What does Canada’s spy agency know about the Morgentaler fire and why aren’t they saying anything?
Pro-lifers are demanding answers from the federal government in light of news reports linking the destruction of Henry Morgentaler’s abortion clinic with radical left-wing groups out to discredit the pro-life movement and force the government to take action against it.
The Security Intelligence Review Committee, in a recently-released report to the Solicitor General of Canada, stated that a CSIS informer “thinks that the bombing was by a left-wing activist to make the government take action against the anti-abortionists.” The Toronto Star went even further, suggesting that the government has information on the bomber but “the identity of the activist was deleted in the report.”
The Morgentaler clinic was fire-bombed on May 18, 1992 setting off a chain of events which ended in an injunction sponsored by the provincial government keeping pro-lifers away from the entrances of abortion clinics in Toronto. A photograph showing a man holding gasoline cans was the only one the police released and the investigation, known as the Morgentaler Task Force, soon wound down.
At the time, police were questioning members of the Heritage Front because of racist graffiti found on a building nearby the Harbord Street abortuary.
Grant Bristow, who is widely-believed to be the CSIS source about the Morgentaler bombing, was interviewed by police just after the firebomb destroyed the clinic.
“Hypothetically, what we have here is CSIS sitting on possible evidence regarding the Morgentaler fire that could exonerate the pro-life movement,” said a frustrated Jim Hughes, president of Campaign Life Coalition.

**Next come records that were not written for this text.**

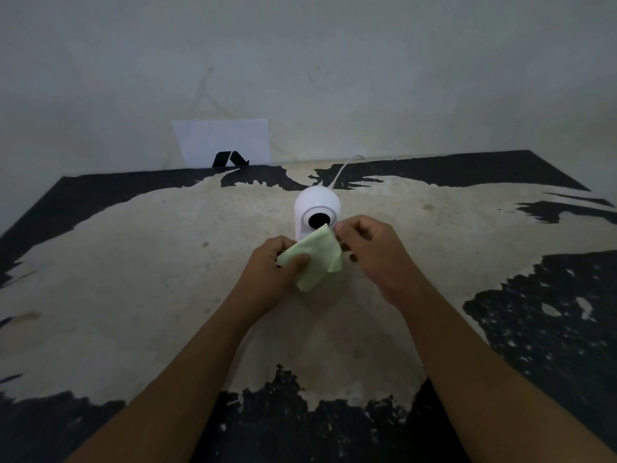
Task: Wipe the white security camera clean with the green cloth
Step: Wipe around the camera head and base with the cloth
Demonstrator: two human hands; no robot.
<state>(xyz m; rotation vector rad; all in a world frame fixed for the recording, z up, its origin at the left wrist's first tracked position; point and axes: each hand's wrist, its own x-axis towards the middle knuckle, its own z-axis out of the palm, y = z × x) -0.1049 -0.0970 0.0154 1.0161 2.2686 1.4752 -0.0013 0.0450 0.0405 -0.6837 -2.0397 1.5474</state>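
Note:
The white security camera (317,203) stands upright in the middle of the table, its round black lens facing me. Just in front of its base I hold the pale green cloth (317,259) stretched between both hands. My left hand (272,265) pinches the cloth's lower left edge. My right hand (370,250) pinches its upper right corner, close to the lens. The cloth's top corner overlaps the camera's lower front and hides its base.
A white cable (342,170) runs from behind the camera to the wall. A white sheet with a black mark (223,143) leans against the wall at the back left. The worn table (133,279) is cream with black patches along its edges.

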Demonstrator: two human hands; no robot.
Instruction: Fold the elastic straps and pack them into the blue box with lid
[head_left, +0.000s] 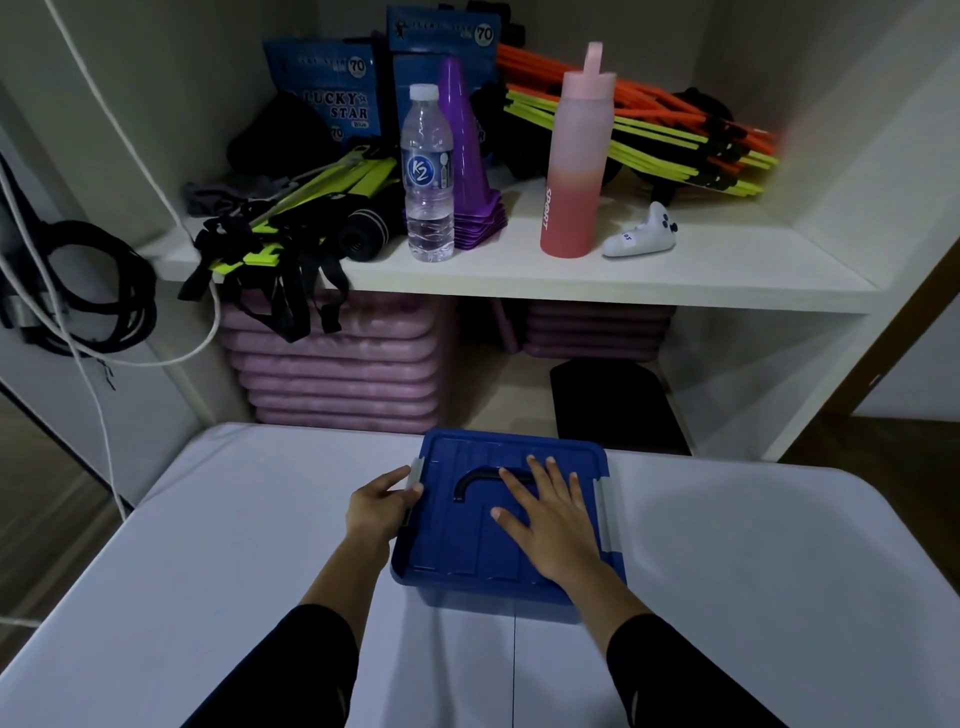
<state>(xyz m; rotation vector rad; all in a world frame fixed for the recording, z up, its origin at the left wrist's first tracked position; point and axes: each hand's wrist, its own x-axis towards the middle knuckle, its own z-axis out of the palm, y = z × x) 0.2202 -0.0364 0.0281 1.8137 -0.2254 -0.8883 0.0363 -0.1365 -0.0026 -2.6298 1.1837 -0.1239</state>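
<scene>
A blue box with its lid on stands on the white table, a black handle lying flat on the lid. My right hand rests flat on the lid with fingers spread. My left hand grips the grey latch on the box's left side. A second grey latch shows on the right side. Black elastic straps tangled with neon-yellow pieces hang over the shelf's front left edge. What is inside the box is hidden.
The white shelf behind the table holds a clear water bottle, stacked purple cones, a pink sport bottle, orange and yellow slats and blue packets. Purple mats sit below. Black loops hang at left.
</scene>
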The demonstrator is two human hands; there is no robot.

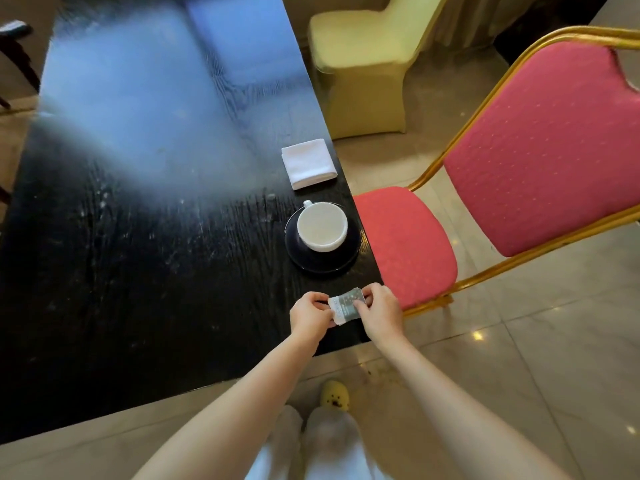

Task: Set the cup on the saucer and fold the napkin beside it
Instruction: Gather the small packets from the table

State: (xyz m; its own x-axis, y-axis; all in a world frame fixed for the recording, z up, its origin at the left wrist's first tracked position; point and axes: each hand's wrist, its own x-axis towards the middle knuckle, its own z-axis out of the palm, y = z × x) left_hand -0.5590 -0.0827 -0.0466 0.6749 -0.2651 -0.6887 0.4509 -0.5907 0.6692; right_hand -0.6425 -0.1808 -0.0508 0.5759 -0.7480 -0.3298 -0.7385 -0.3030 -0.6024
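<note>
White ceramic cup [322, 226] sits on dark round saucer [322, 263] at right edge of black counter [138, 271]; folded white cloth napkin [308, 163] lies just beyond. Left hand [309, 315] and right hand [381, 311] pinch small grey-white packet [347, 305] at near right corner.

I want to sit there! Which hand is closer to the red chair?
Right. The right hand pinches the packet beside the red chair; the left hand pinches its other end, farther over the table.
</note>
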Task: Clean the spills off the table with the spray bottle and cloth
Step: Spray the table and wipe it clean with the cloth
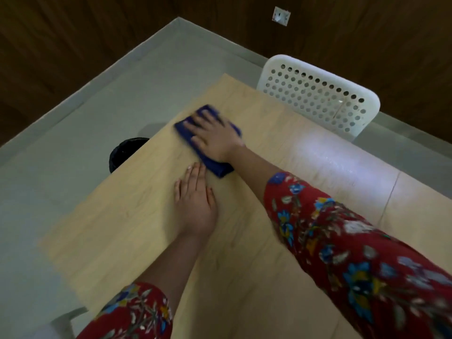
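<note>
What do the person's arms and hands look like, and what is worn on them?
The left sleeve and the right sleeve are red fabric with a flower print in blue, yellow and pale grey; both end short of the wrist. The left hand and the right hand are bare: no gloves, no ring or watch shows.

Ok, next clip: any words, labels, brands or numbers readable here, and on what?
None can be read.
The cloth, table, chair and bin show no writing.
The sleeves carry only a flower print.
The wall plate is too small and blurred to tell.
</note>
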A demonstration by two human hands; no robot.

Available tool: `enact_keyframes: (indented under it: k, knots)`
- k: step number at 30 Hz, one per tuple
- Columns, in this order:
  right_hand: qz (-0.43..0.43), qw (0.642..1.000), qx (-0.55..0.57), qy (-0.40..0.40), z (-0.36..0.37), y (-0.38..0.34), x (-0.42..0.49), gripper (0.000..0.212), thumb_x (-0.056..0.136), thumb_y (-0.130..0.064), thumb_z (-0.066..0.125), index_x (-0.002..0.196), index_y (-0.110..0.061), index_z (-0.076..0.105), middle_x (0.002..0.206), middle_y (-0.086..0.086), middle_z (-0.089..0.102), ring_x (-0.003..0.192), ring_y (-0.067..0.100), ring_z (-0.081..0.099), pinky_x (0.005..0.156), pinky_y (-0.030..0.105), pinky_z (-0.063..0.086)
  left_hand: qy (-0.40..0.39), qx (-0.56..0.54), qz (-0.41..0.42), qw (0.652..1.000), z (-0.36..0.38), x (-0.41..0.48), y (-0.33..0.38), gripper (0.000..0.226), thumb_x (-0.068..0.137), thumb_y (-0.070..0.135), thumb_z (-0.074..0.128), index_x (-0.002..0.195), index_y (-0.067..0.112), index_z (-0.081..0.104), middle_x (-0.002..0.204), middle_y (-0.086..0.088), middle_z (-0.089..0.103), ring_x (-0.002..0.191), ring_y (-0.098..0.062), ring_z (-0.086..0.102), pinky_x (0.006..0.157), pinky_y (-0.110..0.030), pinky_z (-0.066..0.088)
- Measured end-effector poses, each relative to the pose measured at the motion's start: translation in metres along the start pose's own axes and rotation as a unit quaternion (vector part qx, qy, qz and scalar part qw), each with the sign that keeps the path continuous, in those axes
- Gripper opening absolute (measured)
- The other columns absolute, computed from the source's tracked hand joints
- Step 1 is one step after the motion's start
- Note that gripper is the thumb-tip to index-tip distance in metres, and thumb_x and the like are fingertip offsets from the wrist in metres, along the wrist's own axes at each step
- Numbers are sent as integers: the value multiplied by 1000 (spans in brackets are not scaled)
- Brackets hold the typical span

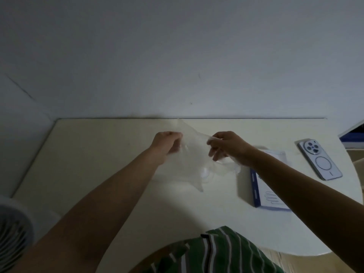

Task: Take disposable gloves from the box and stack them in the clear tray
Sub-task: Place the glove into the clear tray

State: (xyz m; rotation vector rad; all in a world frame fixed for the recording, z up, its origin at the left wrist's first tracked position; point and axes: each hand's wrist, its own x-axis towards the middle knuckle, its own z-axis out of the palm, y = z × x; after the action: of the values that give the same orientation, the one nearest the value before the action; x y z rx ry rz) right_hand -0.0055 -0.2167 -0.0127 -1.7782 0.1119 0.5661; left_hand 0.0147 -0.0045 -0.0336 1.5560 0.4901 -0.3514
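Dim light falls on a pale wall and a cream worktop [98,154]. Both hands are up over the worktop with one thin clear glove [192,164] between them. The left hand [167,143] has its fingers [177,135] curled and pinches one edge of the glove. The right hand pinches the other edge near the top, and its lower fingers hang loose. The rest of the glove droops down in a soft point. The blue and white box [264,192] lies just under the right arm, and a phone [320,160] lies further right. The tray is clear, and it is too hard to pick out in this light. To do this step well, I think the hands should pull gently so the glove goes flat but does not rip. Then they should lay it down smooth, with no folds, so the next one sits neatly on top.
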Motion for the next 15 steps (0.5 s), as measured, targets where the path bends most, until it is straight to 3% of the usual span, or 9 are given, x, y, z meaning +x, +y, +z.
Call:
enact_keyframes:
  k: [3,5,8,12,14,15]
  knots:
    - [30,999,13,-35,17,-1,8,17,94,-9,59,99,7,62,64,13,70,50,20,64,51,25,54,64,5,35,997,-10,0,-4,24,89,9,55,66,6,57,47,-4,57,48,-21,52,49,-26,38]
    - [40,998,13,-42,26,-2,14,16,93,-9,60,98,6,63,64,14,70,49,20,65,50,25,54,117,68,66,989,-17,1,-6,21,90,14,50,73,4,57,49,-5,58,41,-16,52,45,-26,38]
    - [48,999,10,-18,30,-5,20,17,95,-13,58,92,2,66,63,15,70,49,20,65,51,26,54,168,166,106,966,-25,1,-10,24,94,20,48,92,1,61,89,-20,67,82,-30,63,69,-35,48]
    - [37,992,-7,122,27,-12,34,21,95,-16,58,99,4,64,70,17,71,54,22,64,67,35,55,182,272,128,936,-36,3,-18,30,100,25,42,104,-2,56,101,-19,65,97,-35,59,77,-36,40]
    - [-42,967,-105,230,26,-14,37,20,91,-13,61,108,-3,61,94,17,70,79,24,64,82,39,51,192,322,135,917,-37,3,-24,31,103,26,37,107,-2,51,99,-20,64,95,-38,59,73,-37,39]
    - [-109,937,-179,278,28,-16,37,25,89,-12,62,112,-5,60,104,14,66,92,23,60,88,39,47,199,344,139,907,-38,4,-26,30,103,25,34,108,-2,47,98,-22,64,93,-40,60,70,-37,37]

“Much of the evidence used in the government’s injunction against the pro-life movement stemmed from the Morgentaler incident. If it can be proven that we didn’t do it, how does that affect the case?” queried Hughes.
Spokesmen for the Metro Toronto Police Force reacted with surprise to the news, claiming they had not been informed of the CSIS findings. Ted Gerk, B.C. Pro-Life Society president, said it is possible the same thing is happening in his province.
“It is completely plausible, given the politics of B.C. Attorney General Colin Gabelmann and his unswerving support of B.C.’s abortion community, that an attack was perpetrated upon an abortionist by someone in the pro-abortion camp whose main goal was to discredit the pro-life movement,” he said.
John Hof, Campaign Life Coalition B.C. president, called on the government to investigate connections between the Toronto fire-bombing and the shooting of Vancouver abortionist Gary Romalis.
“We have known all along that no one in our groups was responsible,” he said. “What we need to do now is begin to ask questions of the police, CSIS and the racists identified.”
Pro-life activists in Toronto have long held that the pro-abortion movement had the most to gain from the bombing of the Morgentaler clinic. In B.C., Hof says the pro-abortion lobby gained immeasurably from the Romalis shooting.
“It is time that the spotlight of investigation be focused on those groups that would most stand to benefit from the repercussions of this shooting,” he said. “We certainly don’t fit into that category. We have said all along the pro-lifers are interested in saving life, not taking it or harming it in any way.”
Though there was general outcry from pro-life groups, few in the media felt the CSIS information newsworthy. Only the Toronto Star picked up on the Morgentaler bombing tie-in and dealt with it only as a small addendum to a larger story.